• [ABOUT THIS TASK] Please return all lines of the data below containing the string "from".

• [DATASET SECTION]
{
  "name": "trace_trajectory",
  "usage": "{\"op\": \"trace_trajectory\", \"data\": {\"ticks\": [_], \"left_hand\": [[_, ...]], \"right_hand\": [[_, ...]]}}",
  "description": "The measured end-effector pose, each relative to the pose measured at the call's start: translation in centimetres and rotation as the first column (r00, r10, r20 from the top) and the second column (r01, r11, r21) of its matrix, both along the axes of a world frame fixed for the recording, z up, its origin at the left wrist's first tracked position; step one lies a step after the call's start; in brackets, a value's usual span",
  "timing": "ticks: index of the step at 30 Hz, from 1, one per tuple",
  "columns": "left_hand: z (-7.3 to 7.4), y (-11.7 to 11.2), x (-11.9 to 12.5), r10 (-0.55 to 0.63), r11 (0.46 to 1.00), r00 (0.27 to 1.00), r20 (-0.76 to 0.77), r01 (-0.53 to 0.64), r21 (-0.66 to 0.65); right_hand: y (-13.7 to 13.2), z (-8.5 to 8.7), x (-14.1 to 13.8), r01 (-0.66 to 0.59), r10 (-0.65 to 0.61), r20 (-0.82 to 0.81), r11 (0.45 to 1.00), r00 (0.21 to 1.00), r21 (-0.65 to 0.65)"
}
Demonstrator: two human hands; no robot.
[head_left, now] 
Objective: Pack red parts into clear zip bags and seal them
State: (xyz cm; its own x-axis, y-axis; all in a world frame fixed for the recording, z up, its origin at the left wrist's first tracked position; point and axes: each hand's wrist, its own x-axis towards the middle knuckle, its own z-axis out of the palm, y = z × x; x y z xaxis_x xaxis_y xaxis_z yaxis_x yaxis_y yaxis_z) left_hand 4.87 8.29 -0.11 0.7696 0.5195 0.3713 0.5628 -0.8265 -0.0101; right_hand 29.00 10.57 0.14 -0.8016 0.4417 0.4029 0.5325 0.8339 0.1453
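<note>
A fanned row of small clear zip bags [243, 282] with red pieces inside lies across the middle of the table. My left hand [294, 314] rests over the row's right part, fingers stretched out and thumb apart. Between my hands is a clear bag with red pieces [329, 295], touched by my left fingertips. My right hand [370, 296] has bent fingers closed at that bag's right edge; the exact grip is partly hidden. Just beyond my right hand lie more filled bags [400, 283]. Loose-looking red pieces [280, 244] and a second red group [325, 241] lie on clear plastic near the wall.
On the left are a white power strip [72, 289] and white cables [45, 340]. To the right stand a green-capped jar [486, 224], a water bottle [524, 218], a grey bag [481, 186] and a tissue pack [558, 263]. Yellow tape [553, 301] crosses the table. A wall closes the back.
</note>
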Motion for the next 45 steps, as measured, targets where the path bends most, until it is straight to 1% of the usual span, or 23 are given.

• [SOLUTION FOR THIS EXERCISE]
  "description": "The measured end-effector pose, each relative to the pose measured at the call's start: translation in centimetres and rotation as the first column (r00, r10, r20 from the top) and the second column (r01, r11, r21) of its matrix, both along the axes of a world frame fixed for the recording, z up, its origin at the left wrist's first tracked position; step one lies a step after the call's start; in brackets, a value's usual span",
  "timing": "ticks: index of the step at 30 Hz, from 1, one per tuple",

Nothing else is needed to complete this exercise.